The thing I liked most about him was that he is a feminist and alot like my dad who also a feminist . I always used to say if I ever met a guy like my dad I would marry him because I was so confident that I would never meet a guy with such forward mindset and my parents especially my dad always felt that I would die unmarried .
At some point I slowly realized its simply cant be friendship because he would wake up late nights till I reach my destination if I'm travelling alone, he would get worried if I didn't message him. So I confronted him one day when he sent some message with deep thoughts ... And after few minutes of confrontation he said " sometimes I do feel like we should be more than friends" , frankly speaking at that time I didn't think much, all my friends had boyfriends and were pretty busy in their lives and I was bored with where my life was , I desperately needed some adventure so I said yes with no intention of any future thoughts and pretty much being sure about breaking up with him one day..
After all the life I had I guess the best time started the moment I said yes because being adventurous and full of energy I never had someone who would support that I mean my parents supported it but I never had a companion and there he was with equal thoughts . Whether it was late night drives , hiking , trekking , being on biggest rollercoaster or a towerdrop we did it all..
When I told my friends that I was in a relationship everyone guessed it was with him and my best friends were like if not him then no one can control your madness and at one point my mom was like you know you should marry him because no one can understand you.

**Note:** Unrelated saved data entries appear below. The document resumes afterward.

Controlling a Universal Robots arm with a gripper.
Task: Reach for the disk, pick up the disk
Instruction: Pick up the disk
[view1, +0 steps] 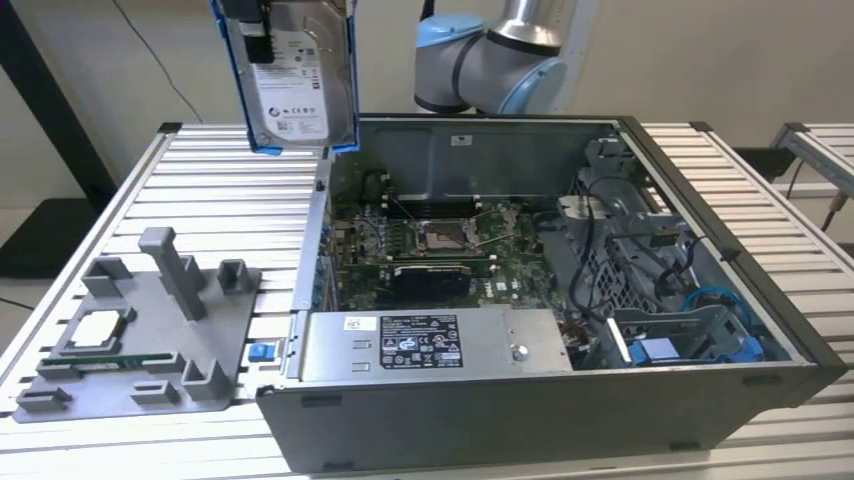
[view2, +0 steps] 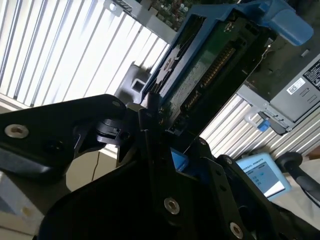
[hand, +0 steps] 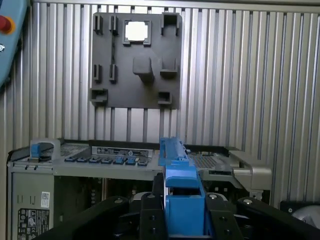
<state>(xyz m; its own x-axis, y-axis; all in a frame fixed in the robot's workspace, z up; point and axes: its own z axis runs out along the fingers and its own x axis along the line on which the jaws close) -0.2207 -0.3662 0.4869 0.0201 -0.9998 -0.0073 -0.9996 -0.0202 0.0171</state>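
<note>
The disk (view1: 296, 85), a silver-grey drive with a white label in a bright blue carrier frame, hangs upright in the air above the back left corner of the open computer case. My gripper (hand: 182, 212) is shut on it. In the first wrist view the black fingers (hand: 150, 215) press on both sides of the blue carrier edge (hand: 181, 185). The second wrist view looks along the disk's green circuit-board side (view2: 210, 55), with the blue frame around it and the gripper (view2: 162, 132) clamped at its near end.
The open computer case (view1: 534, 385) sits on the slatted metal table (view1: 214, 190), with the motherboard and cables inside. A blue bracket (view1: 667, 350) lies in its near right bay. A grey fixture plate (view1: 134, 345) holding a square silver chip (view1: 91, 330) lies at the exterior view's left. The arm's base (view1: 494, 60) stands behind the case.
</note>
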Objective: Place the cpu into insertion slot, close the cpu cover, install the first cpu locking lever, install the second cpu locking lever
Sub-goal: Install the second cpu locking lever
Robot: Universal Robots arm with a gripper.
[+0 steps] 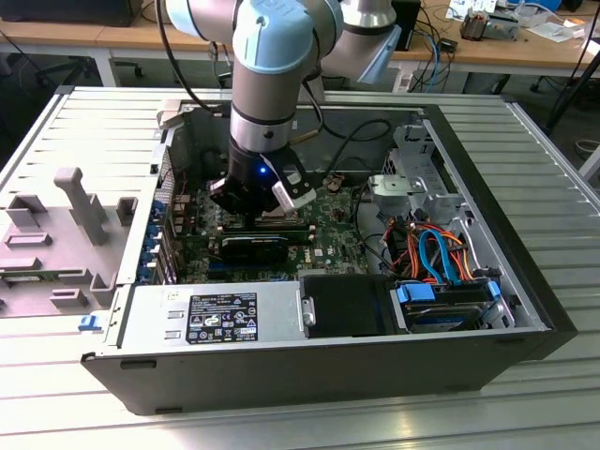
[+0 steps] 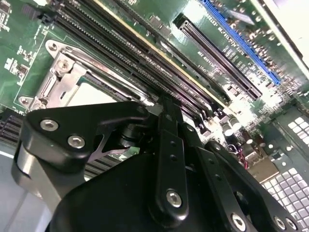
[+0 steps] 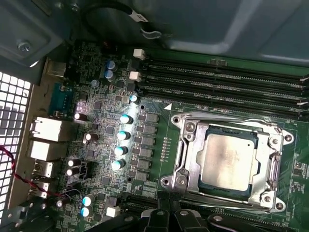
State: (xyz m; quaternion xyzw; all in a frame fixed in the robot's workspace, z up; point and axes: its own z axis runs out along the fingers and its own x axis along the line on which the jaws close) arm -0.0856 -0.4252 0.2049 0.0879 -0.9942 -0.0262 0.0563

That was so true I never had any person in my life who would understand me so well like him. But it was all too unreal for me I was pretty sure we would breakup , I somehow made up my mind that it wouldn't last...
One day I lost my dog of 10years being the strong person I'm I had to comfort all my family members keep my tears inside me and I was living far as a person who is bad at expressing I didn't even tell my friends but he knew it , he traveled for like 19hrs leaving his work just to meet me so that I wont be lonely and that was the time it hit me and I was like no I cant play around thinking its gonna end one day I better be serious and work it on.
I know being in a relationship is not an easy task even stone hearted people cry and there'll be ton of mood swings , different phases but you just have to go through all of it. I always think loosing everything is very easy but keeping everything together is hard yet worth it .
People breakup for silly reasons these days.
When we decided to get married I know there is this huge opposition from my friends , his friends and common friends. I mean we live in a society where people think if you are getting married you will have kids in a year or two then become this typical middle aged couple but we absolutely have no plans of having kids even more than 10yrs and when people ask me why suddenly you people decided to get married its not sudden we know each other for so long being having discussed it many times it never felt sudden and marriage is the only thing that would allow us to enjoy more , travel more, be more adventurous and be all by ourselves.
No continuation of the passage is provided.